Wednesday, May 16, 2012

The Path of the Beam, or How I Learned to Stop Worrying and Love Tilda

So I’m at a point in the writing where I have to write the section where the not-doing-so-well-in-his-classes college freshman goes to see the film Orlando so he can write a short paper about it and get some extra credit from his English professor. The scene is set up with the freshman showing up by himself at the Fine Arts building. There, he runs into a girl he has met only once or twice all semester (this is taking place right before Thanksgiving), and who has wound up screaming at him (for things that were not his fault) each time they have met. She apologizes to him for having been hotheaded with him before, he shrugs it off, and they go in to watch the film. When it’s over, the girl wants very much to go out for pie and talk about the movie.

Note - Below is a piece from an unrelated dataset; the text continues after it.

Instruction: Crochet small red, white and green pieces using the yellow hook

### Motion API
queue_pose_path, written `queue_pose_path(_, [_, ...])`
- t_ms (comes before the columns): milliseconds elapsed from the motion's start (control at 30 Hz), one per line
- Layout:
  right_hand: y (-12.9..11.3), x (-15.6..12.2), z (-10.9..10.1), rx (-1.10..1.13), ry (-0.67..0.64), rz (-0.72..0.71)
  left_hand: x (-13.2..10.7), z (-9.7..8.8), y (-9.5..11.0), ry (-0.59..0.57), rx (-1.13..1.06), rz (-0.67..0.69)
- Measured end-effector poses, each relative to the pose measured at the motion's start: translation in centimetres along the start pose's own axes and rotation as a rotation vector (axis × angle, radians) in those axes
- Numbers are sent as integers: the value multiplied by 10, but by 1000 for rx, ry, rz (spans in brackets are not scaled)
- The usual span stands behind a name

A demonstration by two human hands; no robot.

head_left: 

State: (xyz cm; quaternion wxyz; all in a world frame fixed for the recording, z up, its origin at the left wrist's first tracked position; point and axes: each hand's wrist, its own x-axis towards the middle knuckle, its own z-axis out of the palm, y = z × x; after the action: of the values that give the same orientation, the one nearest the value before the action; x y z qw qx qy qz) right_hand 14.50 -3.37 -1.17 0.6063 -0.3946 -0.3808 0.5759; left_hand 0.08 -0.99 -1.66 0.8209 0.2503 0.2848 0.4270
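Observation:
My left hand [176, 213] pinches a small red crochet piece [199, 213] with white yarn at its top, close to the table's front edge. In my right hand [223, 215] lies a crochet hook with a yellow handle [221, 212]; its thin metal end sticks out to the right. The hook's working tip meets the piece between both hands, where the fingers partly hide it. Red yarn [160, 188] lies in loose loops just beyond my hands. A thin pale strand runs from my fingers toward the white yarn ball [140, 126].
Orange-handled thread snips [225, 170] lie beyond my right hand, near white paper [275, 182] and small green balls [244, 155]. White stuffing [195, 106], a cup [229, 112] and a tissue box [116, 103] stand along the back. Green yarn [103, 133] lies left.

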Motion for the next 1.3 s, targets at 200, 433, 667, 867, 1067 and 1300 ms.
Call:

I have not been looking forward to writing this section (and particularly this scene) because I don’t feel like I know the film well enough to convicingly write people who are talking about it like they have just seen it. I certainly don’t know it well enough to write the two-page paper on what the film was trying to say and what it meant to the student who saw it. That could probably be remedied, if I were to watch the film for a third time myself. Unfortunately, I don’t own a copy of it, and the library does not have one, either. (The library also does not have a copy of the Virginia Woolf novel the film was based on. The mind reels.) I was sort of hoping for instant gratification on this one. I can get it from Netflix, but the DVD would not arrive until Saturday.

I have a cheap copy of the novel, something I got from the clearance racks at Half Price Books to stem the tide between not owning that book at all and owning an edition that was actually worth owning; but I don’t want to just drop the other things I’m reading to spend that much time on a novel I’d be reading pretty much just so I could write one section of this story (leaving off the fact that reading Viriginia Woolf is its own reward). (Also, the section I’m writing is supposed to be about the film. Though I have seen it twice, I don’t know it well enough to be able to read the novel and separate what was in the film from what was not.) So long story short, that leaves cheating—at least for the next day or two, until I get the DVD from Netflix.

There are several different avenues one could take if one needs to get good information about a film without actually watching that film, but I’m not going to make an exhaustive list of them; this rambling bit of nonsense is short on point to begin with. More and more, I find myself consulting Roger Ebert when I want to read a small amount about a film. In addition to having a remarkable knowledge of and appreciation for film, Mr. Ebert is also a very good writer. Though Orlando came out before Al Gore invented the magical interwebs, I was hoping that someone might have gotten around to archiving the print review that Mr. Ebert would have written; and sure enough, when I Googled “roger ebert orlando,” I got his review at the top of the list. It begins with a short paragraph on the premise of the story, and the next paragraph is but a sentence, and would you believe that that sentence is:

“This is the kind of movie you want to talk about afterward.”

See? I was trying to write a section about two people sitting down over pie to talk about Orlando, and I wound up finding a review that describes it as just such a film—one that you want to sit down and talk about when it’s over. Now, vis à vis the cosmos, such a thing is utterly meaningless. But for me, there is a harmonic there. I did not choose Orlando as the film for the section I am writing because I thought it might be something you’d want to sit down and talk about afterward. I chose it because I actually did go see it when I was a freshman in college—and I didn’t understand it at all. All I knew for sure after I saw Orlando was that Billy Zane was awesome and that Tilda Swinton was an absolutely stunning nude.

However, the film stuck with me (though that says more about what I thought of my freshman year in college than it says about what I thought of Orlando), and I eventually developed an affection for Virginia Woolf, which has lasted over the years—due mostly to reading A Room of One’s Own later in college, and then seeing The Hours (which led, of course, to Mrs. Dalloway). I got back to Orlando a few years ago when I got it from Netflix, and I even started to write about it—but that post wound up in the vast wasteland that is my “Un-Posted” folder. I expected that I would get around to writing about it in a novel setting at some point—and it would appear that that point has arrived.

It’s a happy accident that Roger Ebert wrote what he wrote about Orlando, a sentence that was written nearly twenty years ago; and it is also entirely coincidental that I ran across that sentence at the time that I ran across it, and for the reason that I ran across it. (And do I feel a little bit good that my idea for situating the film in my story equates to something that Mr. Ebert thought was true about the film when he watched it? Yes. In a stupid little way, I do.) It’s a minor inspiration, but it’s an inspiration—a small sign that maybe I have finally landed on the Path of the Beam.